How to Play Nicely With Recruiters

Learn the ground rules of effectively working with recruiters. 

In a perfect world, recruiters would reply to every application they received and provide answers about the progress of each job seeker’s candidacy. Unfortunately, this behavior is rarely the case. All too often job seekers find themselves stuck in the dreaded ‘black hole,’ wondering why their application was rejected, or if it was ever reviewed at all.

While I can’t eliminate all the frustrations of the recruiting system, I can arm you with information to make the most of the situation. Here are five tips to help you effectively work with recruiters.

Make it personal

Identify specific recruiters to reach out to individually, rather than posting your resume on the agency’s site. There’s more incentive for a recruiter to speak with you when you’re not already in their agency’s database. Whenever possible, locate the recruiter’s email address on their company site or online professional profile so you can email your message and attach your resume. Your message should clearly state what type of role you’re targeting and how you can provide value to one of their clients.
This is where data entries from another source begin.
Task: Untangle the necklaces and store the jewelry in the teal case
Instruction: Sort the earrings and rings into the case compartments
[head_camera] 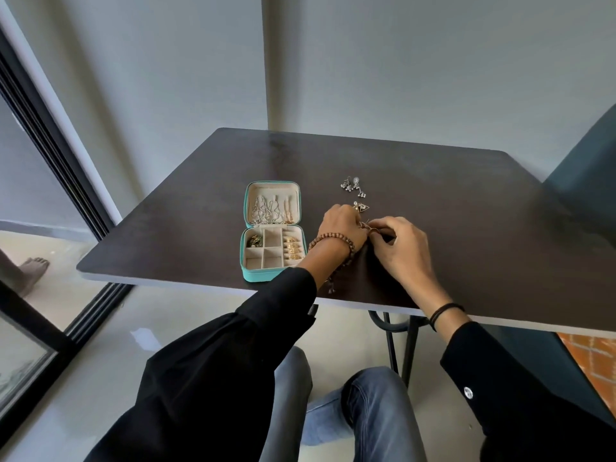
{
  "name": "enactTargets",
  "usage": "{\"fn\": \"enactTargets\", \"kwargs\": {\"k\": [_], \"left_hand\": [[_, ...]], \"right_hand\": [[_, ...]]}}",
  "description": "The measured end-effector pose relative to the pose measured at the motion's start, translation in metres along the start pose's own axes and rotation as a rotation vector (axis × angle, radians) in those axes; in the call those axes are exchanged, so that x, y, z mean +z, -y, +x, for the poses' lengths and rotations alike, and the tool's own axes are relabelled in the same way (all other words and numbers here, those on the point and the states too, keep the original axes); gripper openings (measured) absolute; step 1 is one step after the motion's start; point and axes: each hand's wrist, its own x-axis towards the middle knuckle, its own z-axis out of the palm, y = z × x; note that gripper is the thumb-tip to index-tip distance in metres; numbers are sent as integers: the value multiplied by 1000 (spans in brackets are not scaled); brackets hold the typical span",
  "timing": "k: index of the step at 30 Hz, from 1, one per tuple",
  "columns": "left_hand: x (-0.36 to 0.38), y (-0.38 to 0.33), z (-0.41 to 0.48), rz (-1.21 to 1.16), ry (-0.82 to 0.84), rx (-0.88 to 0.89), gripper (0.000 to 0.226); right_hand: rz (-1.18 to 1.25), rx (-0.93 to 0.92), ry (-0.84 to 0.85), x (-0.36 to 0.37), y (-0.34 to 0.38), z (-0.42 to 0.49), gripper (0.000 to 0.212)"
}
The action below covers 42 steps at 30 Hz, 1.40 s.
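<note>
The teal case [248,274] lies open on the dark table [433,201], left of my hands. Chains hang in its lid [271,208]; gold rings [293,250] and a dark piece [254,241] fill some compartments of its base. My left hand [340,230] and my right hand [400,248] meet just right of the case, their fingertips pinching a small gold jewelry piece [366,225] between them. Most of that piece is hidden by my fingers. A triangular gold earring [362,207] lies just beyond my left hand. Silver drop earrings [353,186] lie farther back.
A beaded bracelet [333,240] wraps my left wrist, with its tassel lying on the table. The table's near edge runs under my forearms. A dark teal chair [586,168] stands at the right. A glass door frame is at the left, with a person's bare foot [31,270] beyond it.
</note>
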Motion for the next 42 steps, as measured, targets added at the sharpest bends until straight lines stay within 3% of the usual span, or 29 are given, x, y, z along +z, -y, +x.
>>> {"fn": "enactTargets", "kwargs": {"k": [16,24,31,42], "left_hand": [[6,-8,-17,101,-146,18,23],[3,-2,-25,-80,-212,-32,13],[5,3,-30,-202,-201,-48,10],[10,6,-30,-401,-168,-97,14]], "right_hand": [[-59,-32,4,2,1,-3,13],[12,-2,-19,-2,5,-6,14],[-166,-167,-17,-1,7,-10,19],[-226,-123,-43,2,6,-10,22]]}}
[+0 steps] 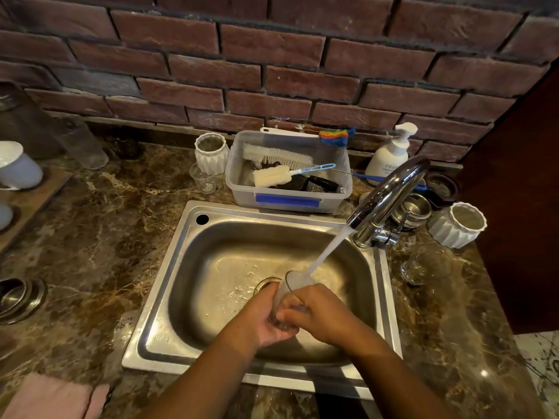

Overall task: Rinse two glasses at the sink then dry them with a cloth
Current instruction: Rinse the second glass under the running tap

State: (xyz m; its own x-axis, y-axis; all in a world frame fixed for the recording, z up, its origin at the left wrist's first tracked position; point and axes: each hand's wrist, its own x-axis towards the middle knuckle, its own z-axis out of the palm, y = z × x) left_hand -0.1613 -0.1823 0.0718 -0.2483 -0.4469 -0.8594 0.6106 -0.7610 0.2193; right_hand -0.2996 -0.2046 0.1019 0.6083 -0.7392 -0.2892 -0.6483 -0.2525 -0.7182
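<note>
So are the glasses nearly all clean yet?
Not yet. Both hands, left hand and right hand, hold one glass under the tap's water. Another glass waits right of the sink. The pink cloth lies unused, so drying remains.

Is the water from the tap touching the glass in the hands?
Touching. The head view shows the water stream from the faucet running straight into the open mouth of the glass, which both hands hold over the sink.
</note>
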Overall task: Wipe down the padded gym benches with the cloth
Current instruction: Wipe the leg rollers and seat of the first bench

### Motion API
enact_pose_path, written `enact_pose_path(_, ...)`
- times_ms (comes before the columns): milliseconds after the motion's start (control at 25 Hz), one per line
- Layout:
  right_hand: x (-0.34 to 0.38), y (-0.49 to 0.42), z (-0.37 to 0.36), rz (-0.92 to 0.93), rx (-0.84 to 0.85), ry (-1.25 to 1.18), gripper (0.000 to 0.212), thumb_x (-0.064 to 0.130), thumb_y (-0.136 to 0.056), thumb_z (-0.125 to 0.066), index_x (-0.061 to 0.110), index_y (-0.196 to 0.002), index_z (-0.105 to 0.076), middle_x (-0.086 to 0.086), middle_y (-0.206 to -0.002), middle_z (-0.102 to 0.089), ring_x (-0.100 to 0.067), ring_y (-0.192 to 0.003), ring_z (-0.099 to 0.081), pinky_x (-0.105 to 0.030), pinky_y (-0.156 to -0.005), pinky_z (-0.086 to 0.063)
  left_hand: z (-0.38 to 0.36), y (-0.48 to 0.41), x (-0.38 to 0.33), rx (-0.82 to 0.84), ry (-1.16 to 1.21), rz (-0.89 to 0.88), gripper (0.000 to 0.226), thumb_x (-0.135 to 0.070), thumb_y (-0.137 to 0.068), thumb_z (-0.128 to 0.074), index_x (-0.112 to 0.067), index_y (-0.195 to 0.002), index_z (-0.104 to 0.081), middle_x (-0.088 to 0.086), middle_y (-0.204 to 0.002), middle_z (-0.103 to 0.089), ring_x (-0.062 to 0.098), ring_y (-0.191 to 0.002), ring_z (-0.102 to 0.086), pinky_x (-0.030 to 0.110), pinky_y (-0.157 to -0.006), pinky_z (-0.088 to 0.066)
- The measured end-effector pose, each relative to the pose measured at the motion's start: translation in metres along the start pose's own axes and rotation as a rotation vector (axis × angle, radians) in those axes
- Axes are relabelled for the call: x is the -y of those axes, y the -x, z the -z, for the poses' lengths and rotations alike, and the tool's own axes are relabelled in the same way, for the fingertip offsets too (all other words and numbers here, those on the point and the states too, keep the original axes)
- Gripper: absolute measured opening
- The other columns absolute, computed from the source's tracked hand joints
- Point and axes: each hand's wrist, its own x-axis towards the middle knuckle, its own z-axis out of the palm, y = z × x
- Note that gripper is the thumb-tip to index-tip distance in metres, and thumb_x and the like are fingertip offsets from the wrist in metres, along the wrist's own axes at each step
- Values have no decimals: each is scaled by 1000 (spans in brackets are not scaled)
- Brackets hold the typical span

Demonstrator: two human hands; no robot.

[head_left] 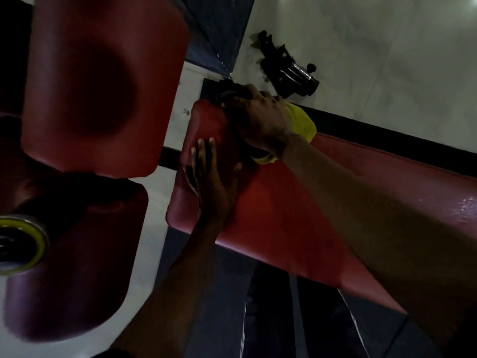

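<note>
Left hand (209,182) flat, fingers straight, on bench pad (284,215); right hand (258,120) seemingly grips yellow cloth (304,122) beneath it.

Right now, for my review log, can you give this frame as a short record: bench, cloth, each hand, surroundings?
bench: red padded bench, long pad running across the view
cloth: yellow cloth, bunched at the bench's narrow end
right hand: holds the cloth against the pad, fingers curled over the end
left hand: flat on the pad, fingers straight, not on the cloth
surroundings: other red pads to one side; black equipment on the pale floor
</note>
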Motion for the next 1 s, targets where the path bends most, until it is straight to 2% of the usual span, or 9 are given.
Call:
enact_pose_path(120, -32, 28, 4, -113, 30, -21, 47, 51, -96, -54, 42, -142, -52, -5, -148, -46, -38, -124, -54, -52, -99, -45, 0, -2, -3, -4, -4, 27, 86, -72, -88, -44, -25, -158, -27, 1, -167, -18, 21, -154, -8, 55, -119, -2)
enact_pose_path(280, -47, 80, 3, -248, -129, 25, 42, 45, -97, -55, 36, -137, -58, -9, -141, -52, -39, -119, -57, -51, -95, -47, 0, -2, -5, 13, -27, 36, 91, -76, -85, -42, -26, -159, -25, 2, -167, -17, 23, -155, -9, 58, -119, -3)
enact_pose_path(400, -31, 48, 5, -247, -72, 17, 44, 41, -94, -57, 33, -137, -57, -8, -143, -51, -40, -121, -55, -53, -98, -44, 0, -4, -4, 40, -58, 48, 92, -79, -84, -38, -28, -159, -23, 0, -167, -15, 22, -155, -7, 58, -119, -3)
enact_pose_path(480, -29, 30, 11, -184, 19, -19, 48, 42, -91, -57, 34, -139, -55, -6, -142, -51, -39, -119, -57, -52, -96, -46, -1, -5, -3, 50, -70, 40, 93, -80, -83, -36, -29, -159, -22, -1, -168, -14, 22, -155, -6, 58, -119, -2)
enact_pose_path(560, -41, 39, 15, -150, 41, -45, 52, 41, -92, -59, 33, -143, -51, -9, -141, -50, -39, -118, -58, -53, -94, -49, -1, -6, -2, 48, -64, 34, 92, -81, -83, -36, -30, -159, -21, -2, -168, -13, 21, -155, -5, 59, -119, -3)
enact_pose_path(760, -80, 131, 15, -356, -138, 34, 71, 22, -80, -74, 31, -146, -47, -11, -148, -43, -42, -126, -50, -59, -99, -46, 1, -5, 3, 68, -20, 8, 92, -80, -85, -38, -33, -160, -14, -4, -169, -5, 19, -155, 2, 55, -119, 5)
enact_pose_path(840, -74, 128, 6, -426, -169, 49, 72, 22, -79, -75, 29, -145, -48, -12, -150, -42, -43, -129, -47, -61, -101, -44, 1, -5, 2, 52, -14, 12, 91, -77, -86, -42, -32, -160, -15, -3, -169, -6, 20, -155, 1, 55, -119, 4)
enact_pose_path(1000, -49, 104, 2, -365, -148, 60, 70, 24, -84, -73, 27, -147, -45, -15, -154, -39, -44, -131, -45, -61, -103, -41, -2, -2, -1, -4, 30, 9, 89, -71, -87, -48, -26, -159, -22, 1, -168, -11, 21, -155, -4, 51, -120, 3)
Play the odds, but stay targeted

Keep in mind that recruiter outreach is a numbers game. Reach out to at least five new recruiters every week, and follow up one week later. Search online for top recruiter lists such as Ladders’ Top Recruiters   and ELITE Program, and other directories to identify recruiters or agencies that recruit for the types of jobs you’re qualified for and interested in. Additionally, look for recruiters or agencies that routinely pop up in your search results when you’re looking for online job postings. If you’ve worked with a recruiter in the past or have a trusted colleague who has, don’t be afraid to reconnect or ask for an introduction.

Help recruiters find you

Build a strong online presence so recruiters find you. This includes uploading the most current version of your resume to all the targeted job boards you use and maintaining a professional online profile that’s aligned with your resume. Actively participate in targeted groups on LinkedIn and industry-specific membership associations. Post comments, attend meetings and events, and share relevant articles – recruiters are notorious for trolling these groups to scout for potential candidates.

Spell out your qualifications

Only apply to positions for which you meet the must-have requirements. Applying to a role for which you’re unqualified is not only a waste of your time and the recruiter’s, but it also shows the recruiter you didn’t read the job description carefully. Recruiters are extremely busy – they spend an average of 6 seconds looking at your resume before deciding if it’s a fit. Make this as easy as possible for them by spelling out your qualifications in your cover letter, and incorporating key terms from the job description in your resume.

Become a resource

If a recruiter sends you a job that’s not the right fit, refer talented friends and colleagues who might be a better fit. This gives you a chance to pay it forward and keep your name top of mind with the recruiter. You’re also helping to clarify your brand and job goals to the recruiter so when the right opportunity pops up, you’ll get the call.